The update primarily reflects upward revisions to consumer spending and private inventory investment that were partly offset by a downward revision to residential fixed investment, the second estimate showed.

The decrease in real gross domestic product (GDP) reflected decreases in private inventory investment, residential fixed investment, federal government spending, and state and local government spending, that were partly offset by increases in exports and consumer spending. Imports, which are a subtraction in the calculation of GDP, increased.

With a first-quarter decline of 1.6 percent, a second consecutive quarter of negative growth would meet the technical definition of a recession.

Desmond Lachman, senior fellow at the American Enterprise Institute and a former official at the International Monetary Fund (IMF), told Xinhua earlier that the official determination as to whether the country has entered a recession is made by the National Bureau of Economic Research which they do "only after a few months' delay."

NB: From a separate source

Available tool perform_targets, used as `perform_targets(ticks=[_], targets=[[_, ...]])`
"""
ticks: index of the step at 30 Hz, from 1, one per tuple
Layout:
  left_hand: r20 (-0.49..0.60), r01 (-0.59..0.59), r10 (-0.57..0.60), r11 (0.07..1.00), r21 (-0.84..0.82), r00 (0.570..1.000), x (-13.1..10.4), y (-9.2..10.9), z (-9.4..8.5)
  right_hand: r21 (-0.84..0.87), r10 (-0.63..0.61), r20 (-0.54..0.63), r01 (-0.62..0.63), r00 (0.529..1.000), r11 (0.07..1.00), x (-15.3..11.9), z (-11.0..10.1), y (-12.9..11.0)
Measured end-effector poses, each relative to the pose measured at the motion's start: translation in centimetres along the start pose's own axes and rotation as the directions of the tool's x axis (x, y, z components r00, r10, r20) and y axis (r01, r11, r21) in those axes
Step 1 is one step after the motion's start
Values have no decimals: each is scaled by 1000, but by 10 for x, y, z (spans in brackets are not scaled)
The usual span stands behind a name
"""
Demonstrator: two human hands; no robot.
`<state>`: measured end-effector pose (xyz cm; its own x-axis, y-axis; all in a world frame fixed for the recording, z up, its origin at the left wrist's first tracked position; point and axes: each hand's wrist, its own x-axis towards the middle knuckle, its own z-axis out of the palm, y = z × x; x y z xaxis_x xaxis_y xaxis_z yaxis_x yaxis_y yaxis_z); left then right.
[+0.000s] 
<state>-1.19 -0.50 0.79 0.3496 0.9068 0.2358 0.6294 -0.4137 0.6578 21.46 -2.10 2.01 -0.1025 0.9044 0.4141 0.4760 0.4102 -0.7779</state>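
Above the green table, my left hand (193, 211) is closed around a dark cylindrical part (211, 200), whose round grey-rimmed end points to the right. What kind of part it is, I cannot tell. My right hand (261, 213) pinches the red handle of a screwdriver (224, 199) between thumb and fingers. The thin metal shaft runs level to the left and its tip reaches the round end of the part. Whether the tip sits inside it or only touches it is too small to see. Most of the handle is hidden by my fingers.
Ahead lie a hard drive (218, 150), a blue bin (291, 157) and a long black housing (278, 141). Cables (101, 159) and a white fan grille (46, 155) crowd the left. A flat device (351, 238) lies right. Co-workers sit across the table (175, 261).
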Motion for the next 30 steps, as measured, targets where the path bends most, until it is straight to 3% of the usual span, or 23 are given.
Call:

"Upward revisions to underlying demand and a first read from the income side weakens the argument that the economy is currently in recession," Jay Bryson and Shannon Seery, economists at Wells Fargo Securities, wrote in an analysis.

Real personal consumption expenditures (PCE) were revised higher by half a percentage point to an annualized rate of 1.5 percent, they said.

Bryson and Seery, however, noted that second quarter weakness still reflects "a genuine slowing" in economic activity, and "we forecast the economy will fall into a mild recession by the beginning of next year."

A National Association for Business Economics (NABE) survey released Monday showed roughly one-fifth of panelists believe the United States is already in a recession, while 47 percent expect a recession to begin by the end of 2022 or the first quarter of 2023.